Announcement

**indepe** · 20 January 2021, 03:13 PM

Originally posted by Weasel View Post

"Emulating" it in userspaces requires many more syscalls than one, especially for multiple objects. And that's the problem.

I didn't respond to this part yet. Again, unless there are some surprising Windows specifics that need to be emulated on top of the main functionality, things should generally not require many syscalls. Functions such as SET_EVENT should require a syscall only if a thread(s) needs a WAKE call, or if there is contention during the execution of the function. And functions such as WAIT_ANY/WAIT_ALL should require a syscall only if they actually need to wait (or if there is contention). Otherwise such functions should often execute without the need for any syscall.

**Weasel** · 20 January 2021, 06:11 PM

Originally posted by indepe View Post

Why would it be a problem if things need to be atomic? I don't know all Windows specifics that you might be thinking of, but waiting for multiple objects in general does not require special non-existing syscalls. In previous proposals, only a "FUTEX_WAIT_MULTIPLE" syscall was mentioned as needed. This functionality, however, can definitely be implemented on top the existing FUTEX facilities.
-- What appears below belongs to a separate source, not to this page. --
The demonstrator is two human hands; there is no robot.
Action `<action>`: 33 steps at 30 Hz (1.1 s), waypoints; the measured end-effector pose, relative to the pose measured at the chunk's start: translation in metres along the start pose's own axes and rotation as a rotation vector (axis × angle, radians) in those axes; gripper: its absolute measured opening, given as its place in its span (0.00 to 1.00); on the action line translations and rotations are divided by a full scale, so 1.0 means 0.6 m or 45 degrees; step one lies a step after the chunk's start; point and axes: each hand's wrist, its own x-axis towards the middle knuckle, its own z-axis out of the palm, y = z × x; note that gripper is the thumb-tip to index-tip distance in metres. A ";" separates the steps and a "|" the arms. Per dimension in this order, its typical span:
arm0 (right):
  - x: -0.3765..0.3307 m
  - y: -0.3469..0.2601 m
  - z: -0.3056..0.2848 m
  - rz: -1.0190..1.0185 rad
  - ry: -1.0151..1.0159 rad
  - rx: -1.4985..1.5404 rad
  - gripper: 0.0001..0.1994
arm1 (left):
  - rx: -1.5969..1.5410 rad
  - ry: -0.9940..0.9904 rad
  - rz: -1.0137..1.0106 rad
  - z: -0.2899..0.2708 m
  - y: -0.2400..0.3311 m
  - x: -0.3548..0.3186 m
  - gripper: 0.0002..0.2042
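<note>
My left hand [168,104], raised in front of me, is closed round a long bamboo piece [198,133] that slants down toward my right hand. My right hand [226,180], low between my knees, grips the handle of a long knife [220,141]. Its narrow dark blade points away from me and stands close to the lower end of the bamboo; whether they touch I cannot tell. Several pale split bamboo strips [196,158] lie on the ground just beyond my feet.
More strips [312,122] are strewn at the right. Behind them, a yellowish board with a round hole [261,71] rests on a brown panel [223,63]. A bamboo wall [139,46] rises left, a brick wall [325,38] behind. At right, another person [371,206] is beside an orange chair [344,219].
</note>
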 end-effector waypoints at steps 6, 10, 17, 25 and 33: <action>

Yeah, that's fsync, not esync. esync can't do it, because they are event fds, not futexes.

This isn't just about simple futexes—those can work with "critical sections" on Windows anyway. Sometimes you need an operation to be atomic to avoid race conditions. NtPulseEvent is an example: it wakes threads waiting for the event without (re)setting the event. esync emulates this, and has race conditions. esync is known to break some games for this reason, it does it in the name of performance, but it's not perfect.

Here's a list from the mailing list:

* A blocking operation, like poll() that optionally consumes things, or like read() on a vectored set of file descriptors. This doesn't necessarily mean we have to replicate the manual/auto distinction in the kernel; we can handle that in user space. This by itself doesn't actually seem all that unreasonable, but...

* A blocking operation like the above, but corresponding to "wait-all"; i.e. which atomically reads from all descriptors. Just from skimming the code surrounding things like read() and poll(), this seems very ugly to implement.

* A way to atomically write() to an eventfd and retrieve its current count [for semaphore and event operations].

* A way to signal an eventfd, such that waiters are woken, but without changing its current count [i.e. an operation corresponding to NtPulseEvent].

* A way to read the current count of an eventfd without changing it [for NtQuerySemaphore and NtQueryMutant; for NtQueryEvent we can use poll.]

And before you say, no, writing and THEN reading is not atomic, it's inherent to race conditions, AND it's two syscalls!

**Weasel** · 20 January 2021, 06:14 PM

Originally posted by indepe View Post

I didn't respond to this part yet. Again, unless there are some surprising Windows specifics that need to be emulated on top of the main functionality, things should generally not require many syscalls. Functions such as SET_EVENT should require a syscall only if a thread(s) needs a WAKE call, or if there is contention during the execution of the function. And functions such as WAIT_ANY/WAIT_ALL should require a syscall only if they actually need to wait (or if there is contention). Otherwise such functions should often execute without the need for any syscall.

Yeah, contention is the performance problem here, obviously.

**F.Ultra** · 20 January 2021, 07:08 PM

Originally posted by indepe View Post

That would be WaitForMultipleObjects.

Yeah that was just a small typo :-(

**indepe** · 20 January 2021, 08:04 PM

Originally posted by Weasel View Post

Yeah, that's fsync, not esync. esync can't do it, because they are event fds, not futexes.

This isn't just about simple futexes—those can work with "critical sections" on Windows anyway. Sometimes you need an operation to be atomic to avoid race conditions. NtPulseEvent is an example: it wakes threads waiting for the event without (re)setting the event. esync emulates this, and has race conditions. esync is known to break some games for this reason, it does it in the name of performance, but it's not perfect.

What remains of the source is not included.